基本上,是的,尽管有结构开销,因为它只是在需要时添加内存。 StringBuilder,当耗尽旧缓冲区时,必须分配一个更大的缓冲区(这已经可能浪费空内存)并删除旧缓冲区(它将被垃圾收集,但同时仍然可以使用大量内存)。

我还没有找到 .NET 的实现,但至少有一个 C++ 实现(在 SGI 的 STL 中: http://www.sgi.com/tech/stl/Rope.html)。 也许你可以利用这个实现。 请注意,我引用的页面有关于内存性能的研究。

请注意,绳索并不能解决所有问题:它们的实用性在很大程度上取决于您如何构建大型绳索以及如何使用它们。 这些文章指出了优点和缺点。

You might be interested by the ropes data structure. This article: Ropes: Theory and practice explains their advantages. Maybe there is an implementation for .NET.

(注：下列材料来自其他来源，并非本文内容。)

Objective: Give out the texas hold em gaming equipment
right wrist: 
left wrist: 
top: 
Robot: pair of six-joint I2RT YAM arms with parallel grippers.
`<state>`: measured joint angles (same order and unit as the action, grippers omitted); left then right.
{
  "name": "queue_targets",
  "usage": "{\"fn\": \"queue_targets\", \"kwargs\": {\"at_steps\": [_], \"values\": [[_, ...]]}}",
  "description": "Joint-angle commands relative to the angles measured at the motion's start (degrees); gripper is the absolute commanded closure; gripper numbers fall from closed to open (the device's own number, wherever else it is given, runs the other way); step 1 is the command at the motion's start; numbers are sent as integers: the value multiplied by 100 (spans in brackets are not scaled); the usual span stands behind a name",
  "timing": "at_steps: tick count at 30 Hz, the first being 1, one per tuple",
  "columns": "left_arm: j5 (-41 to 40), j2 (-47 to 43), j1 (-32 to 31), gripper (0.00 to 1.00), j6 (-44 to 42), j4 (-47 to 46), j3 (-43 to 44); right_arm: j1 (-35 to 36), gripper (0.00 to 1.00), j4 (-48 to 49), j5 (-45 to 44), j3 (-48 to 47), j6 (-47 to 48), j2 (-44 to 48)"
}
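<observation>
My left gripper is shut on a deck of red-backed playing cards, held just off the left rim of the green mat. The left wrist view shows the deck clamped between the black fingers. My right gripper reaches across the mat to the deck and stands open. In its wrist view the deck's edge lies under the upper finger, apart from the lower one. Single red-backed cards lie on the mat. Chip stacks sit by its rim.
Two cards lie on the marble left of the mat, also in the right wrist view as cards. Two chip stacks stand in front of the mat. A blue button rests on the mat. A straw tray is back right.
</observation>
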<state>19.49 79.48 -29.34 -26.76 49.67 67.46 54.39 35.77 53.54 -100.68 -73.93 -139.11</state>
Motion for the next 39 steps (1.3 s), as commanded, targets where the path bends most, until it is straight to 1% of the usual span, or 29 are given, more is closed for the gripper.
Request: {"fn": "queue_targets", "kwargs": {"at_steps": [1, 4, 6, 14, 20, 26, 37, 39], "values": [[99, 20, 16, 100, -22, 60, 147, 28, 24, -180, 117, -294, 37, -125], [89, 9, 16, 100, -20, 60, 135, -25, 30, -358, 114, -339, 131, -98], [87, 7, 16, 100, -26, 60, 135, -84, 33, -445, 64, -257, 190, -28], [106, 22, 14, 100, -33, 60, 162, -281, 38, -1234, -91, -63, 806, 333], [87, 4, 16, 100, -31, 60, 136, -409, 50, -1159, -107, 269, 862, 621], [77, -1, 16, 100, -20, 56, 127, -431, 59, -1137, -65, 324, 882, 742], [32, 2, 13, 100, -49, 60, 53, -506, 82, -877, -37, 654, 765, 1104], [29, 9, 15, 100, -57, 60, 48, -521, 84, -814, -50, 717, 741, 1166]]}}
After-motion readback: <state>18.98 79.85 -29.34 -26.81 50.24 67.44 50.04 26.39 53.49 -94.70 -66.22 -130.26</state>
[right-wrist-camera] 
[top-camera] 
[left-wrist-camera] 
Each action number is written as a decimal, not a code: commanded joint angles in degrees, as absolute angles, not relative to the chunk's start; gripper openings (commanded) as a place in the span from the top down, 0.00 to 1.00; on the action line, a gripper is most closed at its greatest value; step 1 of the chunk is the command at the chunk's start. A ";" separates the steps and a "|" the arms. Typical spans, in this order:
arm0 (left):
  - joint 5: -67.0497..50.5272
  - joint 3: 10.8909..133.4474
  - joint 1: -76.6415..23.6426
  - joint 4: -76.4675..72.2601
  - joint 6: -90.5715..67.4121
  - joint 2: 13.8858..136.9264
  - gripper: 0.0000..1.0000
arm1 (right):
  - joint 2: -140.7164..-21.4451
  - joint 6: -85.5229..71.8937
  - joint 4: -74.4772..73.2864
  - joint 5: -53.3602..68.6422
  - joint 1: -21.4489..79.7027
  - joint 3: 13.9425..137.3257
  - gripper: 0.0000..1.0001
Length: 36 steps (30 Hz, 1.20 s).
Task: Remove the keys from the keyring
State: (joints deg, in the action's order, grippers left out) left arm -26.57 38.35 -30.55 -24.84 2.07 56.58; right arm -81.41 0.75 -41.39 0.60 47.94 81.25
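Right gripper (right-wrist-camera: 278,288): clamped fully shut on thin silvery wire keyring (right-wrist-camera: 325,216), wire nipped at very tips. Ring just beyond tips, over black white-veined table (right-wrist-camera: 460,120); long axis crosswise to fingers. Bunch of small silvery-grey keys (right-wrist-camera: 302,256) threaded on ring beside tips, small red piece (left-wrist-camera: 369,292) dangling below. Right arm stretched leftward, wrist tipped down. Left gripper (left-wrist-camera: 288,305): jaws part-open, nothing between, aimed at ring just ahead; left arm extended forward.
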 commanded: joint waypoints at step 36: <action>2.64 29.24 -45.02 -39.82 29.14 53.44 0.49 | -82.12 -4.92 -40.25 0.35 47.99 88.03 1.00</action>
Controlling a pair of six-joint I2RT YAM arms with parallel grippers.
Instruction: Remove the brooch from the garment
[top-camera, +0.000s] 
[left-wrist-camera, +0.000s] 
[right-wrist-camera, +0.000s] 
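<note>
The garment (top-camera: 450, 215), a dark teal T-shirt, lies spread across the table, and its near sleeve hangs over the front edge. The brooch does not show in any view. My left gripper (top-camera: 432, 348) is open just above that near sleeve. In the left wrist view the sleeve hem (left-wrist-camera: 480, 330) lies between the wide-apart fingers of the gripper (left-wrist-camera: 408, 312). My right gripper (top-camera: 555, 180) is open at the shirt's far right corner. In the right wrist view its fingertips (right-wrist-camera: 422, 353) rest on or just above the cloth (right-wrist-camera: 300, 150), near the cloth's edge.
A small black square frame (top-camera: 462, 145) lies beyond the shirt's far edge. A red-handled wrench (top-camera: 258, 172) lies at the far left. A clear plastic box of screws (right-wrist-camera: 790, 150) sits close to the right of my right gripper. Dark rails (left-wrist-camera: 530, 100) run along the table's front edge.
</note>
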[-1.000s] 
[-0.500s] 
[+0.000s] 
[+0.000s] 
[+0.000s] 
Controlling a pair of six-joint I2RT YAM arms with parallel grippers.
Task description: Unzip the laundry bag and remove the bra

[Update, to answer the comment]
Does it use less memory? Search memory in the article, you will find some hints.
Basically, yes, despite the structure overhead, because it just adds memory when needed. StringBuilder, when exhausting old buffer, must allocate a much bigger one (which can already waste empty memory) and drops the old one (which will be garbage collected, but can still use lot of memory in the mean time).

I haven't found an implementation for .NET, but there is at least a C++ implementation (in SGI's STL: http://www.sgi.com/tech/stl/Rope.html). Maybe you can leverage this implementation. Note the page I reference have a work on memory performance.

Note that Ropes aren't the cure to all problems: their usefulness depends heavily how you build your large strings, and how you use them. The articles point out advantages and drawbacks.

挽心 2024-07-13 00:34:28

每次 StringBuilder 空间不足时,它都会重新分配一个两倍于原始缓冲区大小的新缓冲区,复制旧字符,并让旧缓冲区被 GC 回收。 您可能只是使用了足够的内存(称为 x),使得 2x 大于您允许分配的内存。 您可能想要确定字符串的最大长度,并将其传递给 StringBuilder 的构造函数,以便进行预分配,并且不会受到加倍重新分配的影响。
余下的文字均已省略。